Note: HF, heart failure.

For each mediator, genetic tools were selected from recent large-scale GWAS data.11 We then selected genome-wide significant SNPs (P < 1 × 10–BMI = 8) for each trait.12 We performed pairwise linkage disequilibrium (LD) thresholds for each mediated trait based on the original GWAS, and the LD thresholds for each trait were r2 <0.1 within a 1 MB window.13 Then, for all SNPs, we reconciled coding and non-coding alleles in summary statistics for each GWAS. For palindromic SNPs, we inferred chains based on allele frequencies.14 Palindromic SNPs with ambiguous allele frequencies (frequencies 0.3–0.7) were removed.15

MR analysis
Effect of DBP on HRDRF

We used 2-sample MR to estimate the overall effect of DBP on HRDRF. We used inverse variance weighted (IVW) analysis as our main method.16 The IVW method is widely used in MR. The principle is to take the inverse of each IV variance as the weight for weighting calculation.17 The results are close to the maximum likelihood estimation MR method. It is consistent with the estimate of the second-order least square method of the traditional single-sample MR analysis.18 The final result is a weighted average of all IV effect values.19 Its advantage is that the variance of effect estimate is the smallest among the common methods.

Mediation analysis

We used IVW as our primary method to estimate the effect of DBP on each mediator.20 We used regression-based MVMR to assess the effect of each mediator on the risk of HRDRF, while adjusting for genetic effects of instrumental DBP variables.21 For the individual mediating effect of each risk factor (HF, arrhythmia, atherosclerosis), we mainly used the coefficient product method to estimate the mediating effect of DBP on HRDRF.22 This involved first assessing the effect of DBP on each mediator individually and then multiplying the effect of DBP on the mediator with the effect of the mediator on the DBP adjustment of the outcome.23 The mediating effect was divided by the total effect to estimate the proportion of the total effect mediated by DBP on the risk factors of HRDRF. Standard errors were estimated by the delta method24 and the effects obtained by 2-sample MR analysis.

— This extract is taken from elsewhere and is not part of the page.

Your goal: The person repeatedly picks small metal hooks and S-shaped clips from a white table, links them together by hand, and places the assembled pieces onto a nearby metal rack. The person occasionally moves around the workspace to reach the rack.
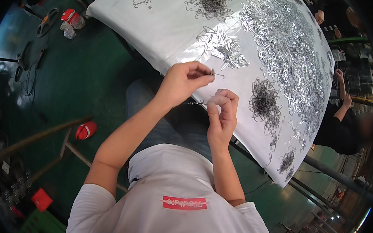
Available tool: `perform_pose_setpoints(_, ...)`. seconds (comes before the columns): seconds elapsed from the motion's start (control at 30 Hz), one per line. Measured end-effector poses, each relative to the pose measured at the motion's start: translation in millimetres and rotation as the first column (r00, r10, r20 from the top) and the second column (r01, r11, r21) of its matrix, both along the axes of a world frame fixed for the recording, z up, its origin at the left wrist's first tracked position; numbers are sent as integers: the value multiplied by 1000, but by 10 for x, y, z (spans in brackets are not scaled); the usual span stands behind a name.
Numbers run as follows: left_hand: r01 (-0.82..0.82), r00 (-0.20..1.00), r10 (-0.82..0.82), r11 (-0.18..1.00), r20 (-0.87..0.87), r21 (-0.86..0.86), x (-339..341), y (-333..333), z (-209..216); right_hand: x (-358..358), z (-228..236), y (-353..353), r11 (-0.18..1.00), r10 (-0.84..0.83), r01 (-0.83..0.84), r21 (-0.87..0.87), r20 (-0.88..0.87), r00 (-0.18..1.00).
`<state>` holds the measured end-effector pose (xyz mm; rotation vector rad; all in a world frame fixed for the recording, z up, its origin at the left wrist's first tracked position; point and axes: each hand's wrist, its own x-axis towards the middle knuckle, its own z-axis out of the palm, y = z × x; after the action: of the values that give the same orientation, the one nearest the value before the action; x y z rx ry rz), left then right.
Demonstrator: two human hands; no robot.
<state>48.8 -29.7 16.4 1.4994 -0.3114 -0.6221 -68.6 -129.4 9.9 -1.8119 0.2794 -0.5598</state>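
My left hand (184, 82) is closed in a pinch over the table's near edge, holding a small bent wire hook (219, 75) that sticks out past the fingertips. Just below and to its right, my right hand (223, 115) has its fingers curled and thumb pressed in. A thin dark wire piece (195, 102) extends left from that thumb; its exact shape is too small to tell. Beyond the hands lies a loose pile of short shiny metal pieces (227, 47). To the right of my right hand sits a heap of dark wire hooks (264, 100).
A broad spread of shiny metal hooks (283, 43) covers the right of the white-covered table (164, 26). Another dark wire heap (212, 4) lies at the far side. Two other people (347, 121) are along the right edge. A wooden bar frame (72, 145) stands left.
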Motion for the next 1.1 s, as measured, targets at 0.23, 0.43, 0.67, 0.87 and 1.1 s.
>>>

To estimate the combined proportional mediators, we used the differential MVMR method of regression coefficients to simultaneously adjust for the genetic effects of several mediators to obtain a direct effect of DBP on HRDRF.25 Then, the combined indirect effect of the mediators considered is the residual of the total effect. We explored all possible meaningful combinations of intermediaries to find the one with the highest proportion of intermediaries and to assess potential overlap between intermediaries.26

MR sensitivity analyses

To assess the robustness of the MR results, sensitivity analyses were performed.

In addition to the main analysis IVW, we also used the 2-sample MR method and found that it was robust to the violation assumption of SNP level pleiotropy.27

In order to verify the estimation results of coefficient multiplication, we use the multivariate MR method, and use the product method to calculate the individual mediation effect of each mediator.28

The MVMR–Egger method and leave-One-out method were used to evaluate the obtained model. The hypothesis of the MR–Egger29 method is that IV intensity is independent of IV effect size. The intercept term of this method is the estimate of pleiotropy. The P-value of the intercept term was not significant (P > 0.05), indicating no pleiotropy. Leave-one-out method is also a common MR reliability-evaluation method, which can test the effect value of each IV in turn to determine whether the obtained MR results are driven by a single IV.

MR analysis was performed using R (version 4.1.2)30 and TwoSampleMR R Package version 0.5.6.

Results
MR analysis Results

In this study, 3 times of MR were conducted: (1) respectively DBP on HRDRF, (2) DBP on mediating factors, such as HF, HA, and AHD, and (3) significant mediating factors on HRDRF.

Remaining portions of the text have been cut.